Open dobrou opened 5 years ago
cc @christinaforney since I think this is more about product decisions.
Hi @dobrou! This will actually soon be possible with Sourcegraph with a new tool that's coming soon called src-expose
! See the pull request at https://github.com/sourcegraph/sourcegraph/pull/5835/ for context.
src-expose
is a tool to periodically snapshot local directories and serve them as Git repositories over HTTP. This is a useful way to get code from other version control systems into Sourcegraph, or textual artifacts from non version controlled systems (eg configuration) into Sourcegraph.
Does this sound like it would help?
@dadlerj I totally missed that we are going to publish src-expose soon!
But I think @dobrou has addressed his concern about using Git:
However data are too big (50GB+) and updated every day, so git may not handle this well.
Hi, thank you for quick and useful response.
src-expore documentaion sounds like it should work. My only concern is performance.
I will try with insiders build and check how it behaves.
Thanks again.
Are you indexing sourcecode? 50GB is quite large for 1 million files, I assume the distribution of files fits some sort of powerlaw and that 50GB is dominated by a few very large files? Note: git will do fine with 1 million text files, especially if it doesn't update often. Additionally src-expose allows you to shard it across a few git repos (by subdir).
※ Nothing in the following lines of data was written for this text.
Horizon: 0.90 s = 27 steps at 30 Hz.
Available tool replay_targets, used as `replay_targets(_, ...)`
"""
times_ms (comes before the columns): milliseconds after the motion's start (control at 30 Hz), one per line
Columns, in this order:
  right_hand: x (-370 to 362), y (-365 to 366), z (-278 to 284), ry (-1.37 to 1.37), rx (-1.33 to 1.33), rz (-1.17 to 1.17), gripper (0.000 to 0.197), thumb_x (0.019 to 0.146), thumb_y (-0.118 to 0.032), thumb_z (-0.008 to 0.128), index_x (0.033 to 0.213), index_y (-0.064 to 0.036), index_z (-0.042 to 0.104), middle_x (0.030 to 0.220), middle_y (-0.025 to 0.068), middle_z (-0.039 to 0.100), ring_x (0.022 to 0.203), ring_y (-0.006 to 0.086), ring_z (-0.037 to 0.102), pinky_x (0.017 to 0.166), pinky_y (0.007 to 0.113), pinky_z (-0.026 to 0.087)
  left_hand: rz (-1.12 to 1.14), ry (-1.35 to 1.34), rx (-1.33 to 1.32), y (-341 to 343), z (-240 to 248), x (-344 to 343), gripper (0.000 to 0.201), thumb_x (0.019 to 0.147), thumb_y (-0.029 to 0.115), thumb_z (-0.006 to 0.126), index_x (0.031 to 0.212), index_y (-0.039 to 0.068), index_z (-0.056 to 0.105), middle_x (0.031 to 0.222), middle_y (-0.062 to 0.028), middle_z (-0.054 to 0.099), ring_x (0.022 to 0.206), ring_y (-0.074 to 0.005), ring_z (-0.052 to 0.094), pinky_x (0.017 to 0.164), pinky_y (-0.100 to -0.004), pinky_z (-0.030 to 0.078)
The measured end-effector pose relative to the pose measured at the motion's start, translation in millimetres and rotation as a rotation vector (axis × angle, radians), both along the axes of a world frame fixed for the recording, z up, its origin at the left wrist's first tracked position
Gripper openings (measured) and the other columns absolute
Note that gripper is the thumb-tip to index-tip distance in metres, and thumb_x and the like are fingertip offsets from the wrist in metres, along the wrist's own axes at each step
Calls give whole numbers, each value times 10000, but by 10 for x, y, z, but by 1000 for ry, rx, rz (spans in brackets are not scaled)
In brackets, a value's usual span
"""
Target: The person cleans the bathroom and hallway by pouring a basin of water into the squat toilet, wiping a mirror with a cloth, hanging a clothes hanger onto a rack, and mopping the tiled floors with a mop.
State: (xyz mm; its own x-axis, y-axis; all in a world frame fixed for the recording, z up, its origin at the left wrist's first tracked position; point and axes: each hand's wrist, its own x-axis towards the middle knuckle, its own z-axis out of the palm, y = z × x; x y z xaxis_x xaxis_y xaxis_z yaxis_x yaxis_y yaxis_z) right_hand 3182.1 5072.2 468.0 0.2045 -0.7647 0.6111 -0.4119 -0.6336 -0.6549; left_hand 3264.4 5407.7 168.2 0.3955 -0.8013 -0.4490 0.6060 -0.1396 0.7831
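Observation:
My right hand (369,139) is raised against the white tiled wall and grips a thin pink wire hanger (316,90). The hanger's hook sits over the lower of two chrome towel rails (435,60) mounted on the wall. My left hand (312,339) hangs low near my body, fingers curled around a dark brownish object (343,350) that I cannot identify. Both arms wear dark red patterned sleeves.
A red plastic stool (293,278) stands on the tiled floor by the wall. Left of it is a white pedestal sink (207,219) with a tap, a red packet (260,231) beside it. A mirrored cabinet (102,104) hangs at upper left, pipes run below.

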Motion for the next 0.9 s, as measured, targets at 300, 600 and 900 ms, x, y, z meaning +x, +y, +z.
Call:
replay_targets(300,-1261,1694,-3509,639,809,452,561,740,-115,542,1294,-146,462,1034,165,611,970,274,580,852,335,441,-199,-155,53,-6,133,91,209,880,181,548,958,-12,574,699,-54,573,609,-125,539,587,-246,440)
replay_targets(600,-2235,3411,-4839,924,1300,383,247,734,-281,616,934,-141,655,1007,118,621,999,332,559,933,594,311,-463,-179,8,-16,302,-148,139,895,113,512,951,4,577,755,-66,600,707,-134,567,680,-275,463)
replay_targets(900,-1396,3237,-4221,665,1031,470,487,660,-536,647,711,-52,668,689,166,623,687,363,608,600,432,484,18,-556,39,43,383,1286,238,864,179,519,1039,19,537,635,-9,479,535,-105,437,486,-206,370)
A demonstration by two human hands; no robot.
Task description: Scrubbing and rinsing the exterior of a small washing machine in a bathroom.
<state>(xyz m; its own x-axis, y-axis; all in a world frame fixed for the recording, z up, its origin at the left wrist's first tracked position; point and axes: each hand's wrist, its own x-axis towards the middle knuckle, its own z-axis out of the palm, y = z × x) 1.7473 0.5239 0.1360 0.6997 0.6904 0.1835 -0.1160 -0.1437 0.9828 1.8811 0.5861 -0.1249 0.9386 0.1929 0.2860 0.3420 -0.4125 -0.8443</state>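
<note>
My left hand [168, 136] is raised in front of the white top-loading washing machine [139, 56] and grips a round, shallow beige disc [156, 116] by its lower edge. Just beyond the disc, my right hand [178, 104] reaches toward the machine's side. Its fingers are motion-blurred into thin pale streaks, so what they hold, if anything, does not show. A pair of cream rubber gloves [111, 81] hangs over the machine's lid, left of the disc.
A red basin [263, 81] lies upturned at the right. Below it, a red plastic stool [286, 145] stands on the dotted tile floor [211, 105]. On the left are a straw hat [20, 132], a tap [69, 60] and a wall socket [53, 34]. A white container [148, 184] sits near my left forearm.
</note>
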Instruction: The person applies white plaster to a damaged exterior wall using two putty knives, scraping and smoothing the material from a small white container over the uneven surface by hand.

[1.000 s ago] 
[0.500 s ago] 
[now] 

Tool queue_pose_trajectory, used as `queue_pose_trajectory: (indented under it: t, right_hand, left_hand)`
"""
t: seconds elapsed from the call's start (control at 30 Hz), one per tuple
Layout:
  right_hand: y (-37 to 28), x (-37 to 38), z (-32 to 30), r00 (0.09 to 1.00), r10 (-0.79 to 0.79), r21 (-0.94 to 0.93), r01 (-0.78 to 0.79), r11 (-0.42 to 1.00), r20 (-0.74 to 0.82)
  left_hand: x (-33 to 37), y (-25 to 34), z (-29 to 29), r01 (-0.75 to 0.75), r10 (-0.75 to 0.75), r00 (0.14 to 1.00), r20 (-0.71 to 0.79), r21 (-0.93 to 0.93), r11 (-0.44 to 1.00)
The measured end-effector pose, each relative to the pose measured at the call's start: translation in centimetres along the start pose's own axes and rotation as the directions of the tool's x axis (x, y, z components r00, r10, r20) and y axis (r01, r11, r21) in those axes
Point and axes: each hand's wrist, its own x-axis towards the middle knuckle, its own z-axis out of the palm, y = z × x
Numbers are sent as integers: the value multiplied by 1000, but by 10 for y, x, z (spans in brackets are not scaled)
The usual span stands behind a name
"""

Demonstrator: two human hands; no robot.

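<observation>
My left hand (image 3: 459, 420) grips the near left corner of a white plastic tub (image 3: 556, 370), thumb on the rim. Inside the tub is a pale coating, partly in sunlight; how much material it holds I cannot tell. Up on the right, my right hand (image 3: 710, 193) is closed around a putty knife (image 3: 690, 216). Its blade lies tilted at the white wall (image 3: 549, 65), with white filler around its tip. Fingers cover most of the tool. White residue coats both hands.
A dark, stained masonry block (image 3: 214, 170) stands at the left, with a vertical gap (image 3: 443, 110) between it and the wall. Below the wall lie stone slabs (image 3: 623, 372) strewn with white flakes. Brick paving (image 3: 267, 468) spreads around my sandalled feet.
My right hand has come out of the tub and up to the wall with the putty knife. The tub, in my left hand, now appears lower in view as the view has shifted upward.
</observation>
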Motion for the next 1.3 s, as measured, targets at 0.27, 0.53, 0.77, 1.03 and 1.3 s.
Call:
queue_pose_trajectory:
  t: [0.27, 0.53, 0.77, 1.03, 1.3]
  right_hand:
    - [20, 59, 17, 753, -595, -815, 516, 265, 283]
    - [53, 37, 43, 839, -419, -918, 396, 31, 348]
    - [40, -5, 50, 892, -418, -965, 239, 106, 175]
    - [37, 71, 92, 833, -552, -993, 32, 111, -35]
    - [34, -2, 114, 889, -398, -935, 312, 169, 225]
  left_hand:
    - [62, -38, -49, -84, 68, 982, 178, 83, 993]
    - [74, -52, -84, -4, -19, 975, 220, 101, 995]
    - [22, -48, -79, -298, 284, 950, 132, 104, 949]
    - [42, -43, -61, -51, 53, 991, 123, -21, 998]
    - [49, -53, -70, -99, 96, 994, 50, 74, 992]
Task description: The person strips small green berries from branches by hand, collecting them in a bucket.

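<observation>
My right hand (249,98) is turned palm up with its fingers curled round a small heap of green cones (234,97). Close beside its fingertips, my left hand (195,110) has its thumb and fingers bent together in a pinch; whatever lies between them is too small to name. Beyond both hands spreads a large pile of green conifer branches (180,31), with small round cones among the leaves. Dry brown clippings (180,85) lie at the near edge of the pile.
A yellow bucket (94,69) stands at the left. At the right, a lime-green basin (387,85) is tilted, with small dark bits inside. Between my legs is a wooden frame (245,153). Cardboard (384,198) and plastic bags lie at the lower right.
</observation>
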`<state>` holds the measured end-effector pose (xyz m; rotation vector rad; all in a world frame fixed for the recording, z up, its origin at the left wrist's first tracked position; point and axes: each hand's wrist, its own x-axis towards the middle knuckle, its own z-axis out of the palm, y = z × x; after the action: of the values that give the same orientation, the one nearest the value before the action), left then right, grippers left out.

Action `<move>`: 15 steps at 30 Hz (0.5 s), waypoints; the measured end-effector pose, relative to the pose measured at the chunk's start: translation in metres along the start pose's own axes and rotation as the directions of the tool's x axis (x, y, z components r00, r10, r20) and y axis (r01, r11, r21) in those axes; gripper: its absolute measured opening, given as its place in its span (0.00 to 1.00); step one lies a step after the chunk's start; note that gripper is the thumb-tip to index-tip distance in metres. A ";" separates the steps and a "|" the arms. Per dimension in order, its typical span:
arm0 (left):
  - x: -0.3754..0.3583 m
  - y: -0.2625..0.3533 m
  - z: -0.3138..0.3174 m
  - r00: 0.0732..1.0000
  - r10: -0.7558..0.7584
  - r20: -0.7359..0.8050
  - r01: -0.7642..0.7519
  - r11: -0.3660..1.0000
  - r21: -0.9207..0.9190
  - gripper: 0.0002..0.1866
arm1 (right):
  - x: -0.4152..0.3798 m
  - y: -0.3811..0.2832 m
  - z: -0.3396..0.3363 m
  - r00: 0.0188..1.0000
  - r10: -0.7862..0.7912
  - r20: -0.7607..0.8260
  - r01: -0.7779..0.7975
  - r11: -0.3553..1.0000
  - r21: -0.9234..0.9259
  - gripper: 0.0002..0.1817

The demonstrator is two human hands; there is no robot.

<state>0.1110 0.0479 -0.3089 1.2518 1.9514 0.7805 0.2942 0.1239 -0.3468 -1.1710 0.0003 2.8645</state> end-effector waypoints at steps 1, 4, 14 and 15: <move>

Sourcegraph will always create quite a few copies of your data anyways since, so if hard drive space is a concern we will be an issue. EG: clones will be kept by both src-expose and gitserver. Then our indexing system will create indexes which are bigger than the working copies, and some other systems will cache working copies.
Just for context source code should be quite a bit smaller in general. For example here are some stats for the go code in our main repo (not as many files):
Hi @keegancsmith , files are mostly log files from various sources.
I know there are better specialized solutions for logs handling. And I understand this is not your primary usecase.
Idea is just that Sourcegraph is great in fulltext search (one of many other things), so it looked like solution that could solve my problem and is easy to setup and maintain.
Feature request description
Add ability to search folder and files without repository. Mount any local folder into Sourcegraph docker container and configure Sourcegraph to take this folder as repository and index it. Or configure as repository folder on remote windows shared drive.
It will miss all the features like history and code intelligence. However even simple fulltext search in Sourcegraph would provide great value.
Is your feature request related to a problem? If so, please describe.
I have folder full of text data like logs. I would like to leverage quick and efficient search in Sourcegraph to be able to search files in this folder.
Describe alternatives you've considered.
Submit data into git repository and configure Sourcegraph to scan the repository. However data are too big (50GB+) and updated every day, so git may not handle this well.